Why Doing I/O in Linux Is Uninterruptible

What is an uninterruptible process?

An uninterruptible process is a process which happens to be in a system call (kernel function) that cannot be interrupted by a signal.

To understand what that means, you need to understand the concept of an interruptible system call. The classic example is read(). This is a system call that can take a long time (seconds) since it can potentially involve spinning up a hard drive, or moving heads. During most of this time, the process will be sleeping, blocking on the hardware.

While the process is sleeping in the system call, it can receive a Unix asynchronous signal (say, SIGTERM), then the following happens:

  • The system call exits prematurely, and is set up to return -EINTR to user space.
  • The signal handler is executed.
  • If the process is still running, it gets the return value from the system call, and it can make the same call again.

Returning early from the system call enables the user space code to immediately alter its behavior in response to the signal. For example, terminating cleanly in reaction to SIGINT or SIGTERM.

On the other hand, some system calls are not allowed to be interrupted in this way. If the system calls stalls for some reason, the process can indefinitely remains in this unkillable state.

LWN ran a nice article that touched this topic in July.

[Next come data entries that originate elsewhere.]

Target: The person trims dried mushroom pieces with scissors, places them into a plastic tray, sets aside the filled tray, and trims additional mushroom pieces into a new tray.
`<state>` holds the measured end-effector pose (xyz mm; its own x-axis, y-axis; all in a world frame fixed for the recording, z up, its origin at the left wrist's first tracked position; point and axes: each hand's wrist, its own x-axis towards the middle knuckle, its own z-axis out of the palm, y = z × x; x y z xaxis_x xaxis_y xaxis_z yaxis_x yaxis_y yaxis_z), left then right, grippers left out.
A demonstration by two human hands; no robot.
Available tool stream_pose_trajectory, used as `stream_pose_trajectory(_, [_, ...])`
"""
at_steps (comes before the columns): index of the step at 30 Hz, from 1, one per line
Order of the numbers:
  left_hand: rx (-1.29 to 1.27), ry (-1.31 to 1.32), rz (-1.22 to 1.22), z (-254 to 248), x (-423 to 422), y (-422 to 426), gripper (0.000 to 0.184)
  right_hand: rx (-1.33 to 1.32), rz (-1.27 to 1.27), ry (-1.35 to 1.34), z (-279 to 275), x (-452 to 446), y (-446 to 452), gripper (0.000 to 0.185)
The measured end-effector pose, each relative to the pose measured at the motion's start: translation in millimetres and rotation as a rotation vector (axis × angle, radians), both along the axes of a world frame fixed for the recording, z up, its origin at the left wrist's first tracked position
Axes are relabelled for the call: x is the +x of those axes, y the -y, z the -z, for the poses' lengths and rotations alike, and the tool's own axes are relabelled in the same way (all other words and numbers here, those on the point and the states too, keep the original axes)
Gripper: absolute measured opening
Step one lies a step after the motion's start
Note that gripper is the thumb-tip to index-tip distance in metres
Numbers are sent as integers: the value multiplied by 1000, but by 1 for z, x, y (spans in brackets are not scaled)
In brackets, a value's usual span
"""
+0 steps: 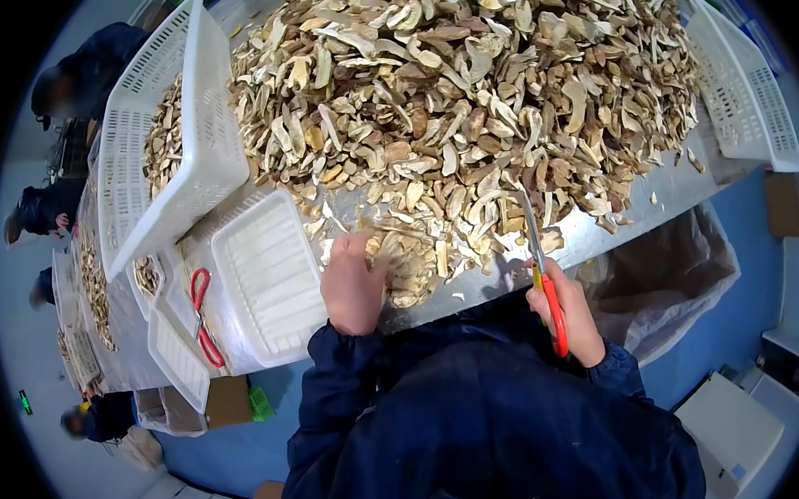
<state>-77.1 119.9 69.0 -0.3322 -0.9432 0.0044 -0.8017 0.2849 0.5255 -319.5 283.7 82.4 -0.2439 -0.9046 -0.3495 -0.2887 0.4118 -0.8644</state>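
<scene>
A large heap of dried mushroom slices point(464, 92) covers much of the metal table point(439, 309). My left hand point(352, 284) is at the heap's near edge, beside a patch of small slices; its fingers are smeared by motion, so whether they hold anything is unclear. In my right hand point(579, 317) is a pair of red-handled scissors point(555, 314), the blades pointing away from me toward the slices. A white ribbed tray point(270, 279) lies just left of my left hand. Farther left, a second pair of red-handled scissors point(203, 318) rests on the table.
White perforated baskets stand at the left point(217, 123) and right point(753, 95) of the heap. Below the table's right edge is a lined bin point(689, 261). A smaller white tray point(177, 356) sits at the left edge. Several people in dark clothing are along the left.
</scene>
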Motion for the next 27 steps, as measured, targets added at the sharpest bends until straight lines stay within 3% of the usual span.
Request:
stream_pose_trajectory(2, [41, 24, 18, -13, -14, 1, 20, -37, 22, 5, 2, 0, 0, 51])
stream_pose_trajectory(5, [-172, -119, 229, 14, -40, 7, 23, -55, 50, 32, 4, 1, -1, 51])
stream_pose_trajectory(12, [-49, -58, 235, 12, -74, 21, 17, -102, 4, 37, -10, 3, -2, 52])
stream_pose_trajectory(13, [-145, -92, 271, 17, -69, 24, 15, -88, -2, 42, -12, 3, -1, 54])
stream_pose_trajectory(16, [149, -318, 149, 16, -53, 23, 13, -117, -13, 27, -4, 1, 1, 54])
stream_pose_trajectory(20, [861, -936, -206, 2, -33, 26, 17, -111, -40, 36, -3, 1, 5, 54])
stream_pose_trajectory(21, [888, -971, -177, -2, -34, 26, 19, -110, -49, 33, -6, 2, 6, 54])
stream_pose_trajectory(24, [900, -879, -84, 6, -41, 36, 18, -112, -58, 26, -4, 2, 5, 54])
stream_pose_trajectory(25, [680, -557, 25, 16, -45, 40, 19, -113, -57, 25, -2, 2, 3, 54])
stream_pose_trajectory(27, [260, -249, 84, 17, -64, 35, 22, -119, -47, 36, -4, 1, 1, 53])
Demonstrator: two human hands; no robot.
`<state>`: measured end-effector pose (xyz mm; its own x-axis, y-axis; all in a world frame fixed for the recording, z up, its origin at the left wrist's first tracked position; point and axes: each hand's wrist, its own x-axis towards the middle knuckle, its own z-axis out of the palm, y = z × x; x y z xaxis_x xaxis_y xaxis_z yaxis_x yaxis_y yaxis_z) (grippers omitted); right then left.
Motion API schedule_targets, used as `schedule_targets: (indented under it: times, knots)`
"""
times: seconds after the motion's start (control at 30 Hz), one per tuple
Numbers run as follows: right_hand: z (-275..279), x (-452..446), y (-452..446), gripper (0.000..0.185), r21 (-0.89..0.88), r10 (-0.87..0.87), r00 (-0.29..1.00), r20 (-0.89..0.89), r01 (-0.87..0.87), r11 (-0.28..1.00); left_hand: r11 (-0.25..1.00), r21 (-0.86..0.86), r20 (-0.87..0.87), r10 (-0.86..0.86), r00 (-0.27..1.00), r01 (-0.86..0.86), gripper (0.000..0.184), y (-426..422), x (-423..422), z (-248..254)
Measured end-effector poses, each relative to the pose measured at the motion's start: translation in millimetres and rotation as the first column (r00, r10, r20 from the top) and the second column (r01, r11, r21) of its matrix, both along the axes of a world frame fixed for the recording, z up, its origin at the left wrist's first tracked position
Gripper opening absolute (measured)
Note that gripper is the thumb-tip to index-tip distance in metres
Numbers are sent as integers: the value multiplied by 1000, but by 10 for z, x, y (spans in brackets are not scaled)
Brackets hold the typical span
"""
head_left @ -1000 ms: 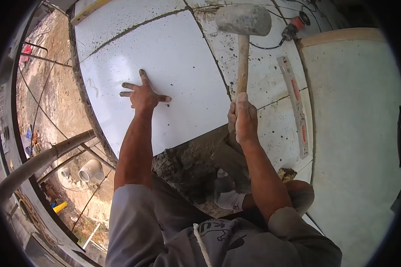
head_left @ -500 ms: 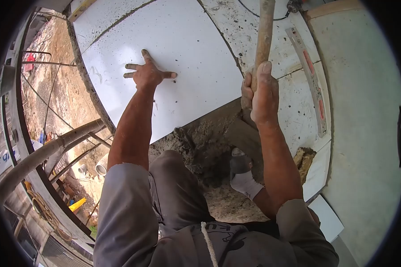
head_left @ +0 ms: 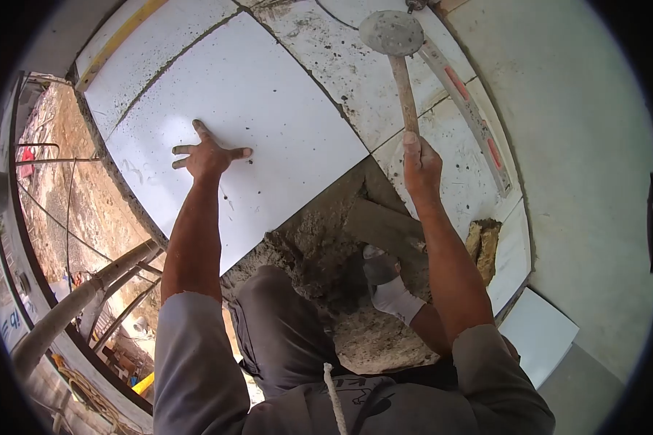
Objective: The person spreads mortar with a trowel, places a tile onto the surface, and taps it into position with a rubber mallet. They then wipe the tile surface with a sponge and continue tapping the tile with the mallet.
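Observation:
My left hand (head_left: 207,155) lies with fingers spread on a large white tile (head_left: 283,109) dotted with dark specks. Wrapped around the wooden handle of a mallet (head_left: 392,33) is my right hand (head_left: 422,167). The mallet's grey, dusty head shows above the tiles at the top right, apart from my left hand. Wet grey mortar (head_left: 326,225) lies along the near edge of the tile, by my knee and foot.
A spirit level (head_left: 471,119) rests on dirty laid tiles along the pale wall (head_left: 588,181). At the upper left lies a yellow bar (head_left: 120,43). Metal pipes (head_left: 87,297) and a drop are on the left. A loose white tile (head_left: 538,335) sits lower right.
The mallet's head has come into view as my right hand changed the handle's angle. My left hand stays spread on the same spot of the tile, while the whole view has shifted.

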<state>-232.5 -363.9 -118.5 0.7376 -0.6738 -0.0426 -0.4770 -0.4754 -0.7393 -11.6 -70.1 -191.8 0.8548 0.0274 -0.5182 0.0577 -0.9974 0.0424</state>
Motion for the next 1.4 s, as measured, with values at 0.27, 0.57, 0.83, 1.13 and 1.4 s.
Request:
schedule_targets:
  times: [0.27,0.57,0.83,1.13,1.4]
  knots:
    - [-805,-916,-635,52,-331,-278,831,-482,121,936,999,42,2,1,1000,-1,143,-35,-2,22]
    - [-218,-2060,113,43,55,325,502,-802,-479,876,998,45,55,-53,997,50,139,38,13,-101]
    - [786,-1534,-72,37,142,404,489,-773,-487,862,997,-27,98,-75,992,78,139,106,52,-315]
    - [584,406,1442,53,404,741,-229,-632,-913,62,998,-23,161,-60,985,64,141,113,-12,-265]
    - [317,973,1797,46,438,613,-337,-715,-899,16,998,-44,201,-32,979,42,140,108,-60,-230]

To answer the original question:

  • How to prevent this from happening: figure out which driver is causing you trouble, and either stop using, or become a kernel hacker and fix it.

  • How to kill an uninterruptible process without rebooting: somehow make the system call terminate. Frequently the most effective manner to do this without hitting the power switch is to pull the power cord. You can also become a kernel hacker and make the driver use TASK_KILLABLE, as explained in the LWN article.

How to stop 'uninterruptible' process on Linux?

Simple answer: you cannot.

Longer answer: the uninterruptable sleep means the process will not be woken up by signals. It can be only woken up by what it's waiting for. When I get such situations eg. with CD-ROM, I usually reset the computer by using suspend-to-disk and resuming.

What happens to a signal for a process in D state (or TASK_UNINTERRUPTIBLE)?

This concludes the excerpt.